One of the challenges of identity and belonging, taken up with greater vigor by the Carib community, is to realign Caribness with the practice, beliefs, and lifeways that mark indigenous belonging. This is a big challenge to the dominant way of understanding identity, one that may contribute to efforts elsewhere in the society to overcome race by transcending it. While some members of the community told me that a Carib is someone with a specific genealogy, others also held that Carib is something one feels, a sense of being rooted here, or being totally at home in the nation's forests, mountains, rivers, and beaches—where there is no other place that beckons. 

Everyone Has Some Carib in Them

Rather than simply leave things at “Caribs are mixed with,” say, Africans, spokespersons for the Carib community have tried to take their discourse further, by flipping the direction of the narrative of mixture. Capitalizing on an institutionalized discourse of national identity, national belonging, and official depictions of Trinidad as a mixed, cosmopolitan, or creolized society, Carib spokespersons will not deny that they are an amalgam of the wider society's multiethnic influences—instead, they will assert that there is, as a result, “some Carib blood” in everyone else. The late Elma Reyes, a research and public relations officer for the Santa Rosa Carib Community wrote an extensive newspaper article that argued this very point.

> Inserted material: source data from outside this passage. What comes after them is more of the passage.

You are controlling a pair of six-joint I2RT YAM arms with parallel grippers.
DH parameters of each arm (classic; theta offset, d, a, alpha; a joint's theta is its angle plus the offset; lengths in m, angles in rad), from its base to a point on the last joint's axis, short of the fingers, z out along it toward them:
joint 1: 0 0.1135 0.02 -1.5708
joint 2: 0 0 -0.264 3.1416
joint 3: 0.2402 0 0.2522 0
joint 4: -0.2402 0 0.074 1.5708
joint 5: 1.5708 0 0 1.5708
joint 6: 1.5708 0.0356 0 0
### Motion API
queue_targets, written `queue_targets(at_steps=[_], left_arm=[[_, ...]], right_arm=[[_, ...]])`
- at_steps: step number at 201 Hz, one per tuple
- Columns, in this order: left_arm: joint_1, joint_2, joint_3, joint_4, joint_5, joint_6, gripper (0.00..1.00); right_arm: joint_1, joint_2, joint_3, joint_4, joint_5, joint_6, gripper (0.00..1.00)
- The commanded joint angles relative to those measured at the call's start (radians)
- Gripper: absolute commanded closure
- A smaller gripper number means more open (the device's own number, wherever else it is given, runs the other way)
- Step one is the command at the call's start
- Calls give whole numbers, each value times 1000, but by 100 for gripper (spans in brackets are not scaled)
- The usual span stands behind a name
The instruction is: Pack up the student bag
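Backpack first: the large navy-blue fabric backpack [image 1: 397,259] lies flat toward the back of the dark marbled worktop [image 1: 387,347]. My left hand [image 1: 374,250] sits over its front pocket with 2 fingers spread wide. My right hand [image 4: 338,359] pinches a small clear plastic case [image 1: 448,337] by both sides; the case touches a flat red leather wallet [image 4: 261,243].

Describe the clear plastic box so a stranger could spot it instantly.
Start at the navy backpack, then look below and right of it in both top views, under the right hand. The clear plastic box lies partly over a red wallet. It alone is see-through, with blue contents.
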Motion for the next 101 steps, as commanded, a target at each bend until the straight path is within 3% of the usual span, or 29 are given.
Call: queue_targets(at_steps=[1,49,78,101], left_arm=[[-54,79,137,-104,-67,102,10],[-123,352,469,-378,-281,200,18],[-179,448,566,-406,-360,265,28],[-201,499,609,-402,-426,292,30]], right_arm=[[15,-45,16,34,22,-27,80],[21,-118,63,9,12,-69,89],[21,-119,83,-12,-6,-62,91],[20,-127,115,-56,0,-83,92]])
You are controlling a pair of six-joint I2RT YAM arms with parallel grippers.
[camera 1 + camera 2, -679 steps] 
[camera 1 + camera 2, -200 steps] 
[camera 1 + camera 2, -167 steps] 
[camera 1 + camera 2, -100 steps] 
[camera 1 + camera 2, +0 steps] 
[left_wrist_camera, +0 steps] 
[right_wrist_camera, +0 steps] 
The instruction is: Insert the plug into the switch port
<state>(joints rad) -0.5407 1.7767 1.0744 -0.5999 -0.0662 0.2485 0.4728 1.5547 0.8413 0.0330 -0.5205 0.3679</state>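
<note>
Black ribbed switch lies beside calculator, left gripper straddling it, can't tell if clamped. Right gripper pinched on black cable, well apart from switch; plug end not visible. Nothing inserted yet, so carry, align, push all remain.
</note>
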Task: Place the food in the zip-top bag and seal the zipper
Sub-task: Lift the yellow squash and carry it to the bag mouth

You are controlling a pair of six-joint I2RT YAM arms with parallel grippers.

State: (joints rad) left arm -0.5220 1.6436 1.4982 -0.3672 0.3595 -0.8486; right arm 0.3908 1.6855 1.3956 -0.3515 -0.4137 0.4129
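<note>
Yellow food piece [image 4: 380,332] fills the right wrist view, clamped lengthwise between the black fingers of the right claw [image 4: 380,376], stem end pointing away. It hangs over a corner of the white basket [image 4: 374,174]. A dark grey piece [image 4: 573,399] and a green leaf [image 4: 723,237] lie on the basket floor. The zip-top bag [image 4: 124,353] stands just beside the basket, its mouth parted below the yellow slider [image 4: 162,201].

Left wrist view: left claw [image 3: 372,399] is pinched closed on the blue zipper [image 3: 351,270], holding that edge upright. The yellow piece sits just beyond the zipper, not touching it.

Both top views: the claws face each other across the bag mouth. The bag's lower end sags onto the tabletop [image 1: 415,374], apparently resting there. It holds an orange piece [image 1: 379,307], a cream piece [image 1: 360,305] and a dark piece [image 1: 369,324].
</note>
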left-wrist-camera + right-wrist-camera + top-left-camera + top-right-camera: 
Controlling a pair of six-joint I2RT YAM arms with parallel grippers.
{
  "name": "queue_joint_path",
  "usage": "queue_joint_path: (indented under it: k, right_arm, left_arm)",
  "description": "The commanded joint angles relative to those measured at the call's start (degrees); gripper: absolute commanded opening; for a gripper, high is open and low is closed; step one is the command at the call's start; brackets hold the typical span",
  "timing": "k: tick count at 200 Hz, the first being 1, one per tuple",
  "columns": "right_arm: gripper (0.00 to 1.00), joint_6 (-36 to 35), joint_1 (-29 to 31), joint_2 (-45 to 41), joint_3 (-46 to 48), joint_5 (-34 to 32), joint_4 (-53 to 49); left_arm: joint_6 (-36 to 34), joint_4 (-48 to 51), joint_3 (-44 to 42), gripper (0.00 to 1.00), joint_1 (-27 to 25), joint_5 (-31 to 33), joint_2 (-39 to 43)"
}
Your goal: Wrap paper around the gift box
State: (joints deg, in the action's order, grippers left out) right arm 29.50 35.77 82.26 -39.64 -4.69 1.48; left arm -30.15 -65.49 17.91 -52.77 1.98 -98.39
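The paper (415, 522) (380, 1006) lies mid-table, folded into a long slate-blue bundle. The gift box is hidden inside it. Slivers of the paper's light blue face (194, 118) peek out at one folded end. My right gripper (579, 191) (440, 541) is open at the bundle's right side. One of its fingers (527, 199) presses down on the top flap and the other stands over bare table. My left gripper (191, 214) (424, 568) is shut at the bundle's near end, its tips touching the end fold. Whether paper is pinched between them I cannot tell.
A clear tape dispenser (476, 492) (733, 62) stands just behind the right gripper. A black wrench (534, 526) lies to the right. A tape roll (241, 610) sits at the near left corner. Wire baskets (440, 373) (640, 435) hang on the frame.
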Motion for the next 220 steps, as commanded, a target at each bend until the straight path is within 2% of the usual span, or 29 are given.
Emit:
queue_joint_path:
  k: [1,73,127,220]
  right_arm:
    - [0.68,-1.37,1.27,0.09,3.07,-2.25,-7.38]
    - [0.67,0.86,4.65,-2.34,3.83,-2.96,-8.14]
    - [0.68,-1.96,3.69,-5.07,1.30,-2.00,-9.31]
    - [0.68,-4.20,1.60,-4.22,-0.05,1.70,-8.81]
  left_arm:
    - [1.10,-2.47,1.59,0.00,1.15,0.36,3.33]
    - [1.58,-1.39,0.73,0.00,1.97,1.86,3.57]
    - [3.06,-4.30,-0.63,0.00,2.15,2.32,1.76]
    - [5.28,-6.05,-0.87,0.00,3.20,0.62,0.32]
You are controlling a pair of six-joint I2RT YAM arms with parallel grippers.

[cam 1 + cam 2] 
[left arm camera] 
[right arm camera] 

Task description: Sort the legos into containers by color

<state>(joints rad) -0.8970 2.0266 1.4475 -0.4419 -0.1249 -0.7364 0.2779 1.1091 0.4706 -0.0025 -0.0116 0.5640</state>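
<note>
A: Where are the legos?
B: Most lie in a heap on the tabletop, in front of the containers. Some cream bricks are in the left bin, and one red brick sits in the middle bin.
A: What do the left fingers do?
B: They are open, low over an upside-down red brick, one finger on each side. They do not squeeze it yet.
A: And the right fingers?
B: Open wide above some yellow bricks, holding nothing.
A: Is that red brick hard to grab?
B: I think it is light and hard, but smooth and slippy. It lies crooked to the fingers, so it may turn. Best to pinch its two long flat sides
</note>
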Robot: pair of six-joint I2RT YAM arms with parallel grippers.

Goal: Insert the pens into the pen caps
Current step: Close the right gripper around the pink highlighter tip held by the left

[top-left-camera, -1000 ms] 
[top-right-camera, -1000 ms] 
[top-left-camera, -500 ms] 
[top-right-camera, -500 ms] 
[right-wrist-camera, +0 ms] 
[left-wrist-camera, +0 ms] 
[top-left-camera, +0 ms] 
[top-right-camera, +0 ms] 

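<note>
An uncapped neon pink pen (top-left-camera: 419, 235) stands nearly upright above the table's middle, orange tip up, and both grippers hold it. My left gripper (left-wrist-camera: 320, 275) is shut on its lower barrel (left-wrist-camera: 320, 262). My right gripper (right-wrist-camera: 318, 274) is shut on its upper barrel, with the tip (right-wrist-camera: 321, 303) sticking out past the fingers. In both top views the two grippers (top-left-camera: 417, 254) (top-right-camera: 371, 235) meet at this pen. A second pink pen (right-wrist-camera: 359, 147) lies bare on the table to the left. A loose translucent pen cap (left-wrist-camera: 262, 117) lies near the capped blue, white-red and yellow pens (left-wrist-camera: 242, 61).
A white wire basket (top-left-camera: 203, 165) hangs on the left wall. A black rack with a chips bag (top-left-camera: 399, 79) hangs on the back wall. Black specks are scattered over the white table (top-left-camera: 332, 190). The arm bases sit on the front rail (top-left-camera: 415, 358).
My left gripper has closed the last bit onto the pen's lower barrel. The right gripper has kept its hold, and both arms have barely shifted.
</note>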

Carib Breweries, which appropriated the name of the people, and for a while even funded the Carib community, subsequently used this phrase as a marketing slogan. Culture is still objectified as race, as a biological essence, but at least the diminishing zone of exclusion around Carib identity is disrupted. Rather than argue in terms of “decline,” now the argument is about diffusion and dissemination, about the rural lifeways of many Trinidadians, East Indians and Africans, having been shaped and influenced by those of the Caribs, and thus perpetuated. Rather than extinction via miscegenation, this is survival via miscegenation. The problem remains one of arresting common, everyday, and taken for granted practices, and reassigning a Carib label to them.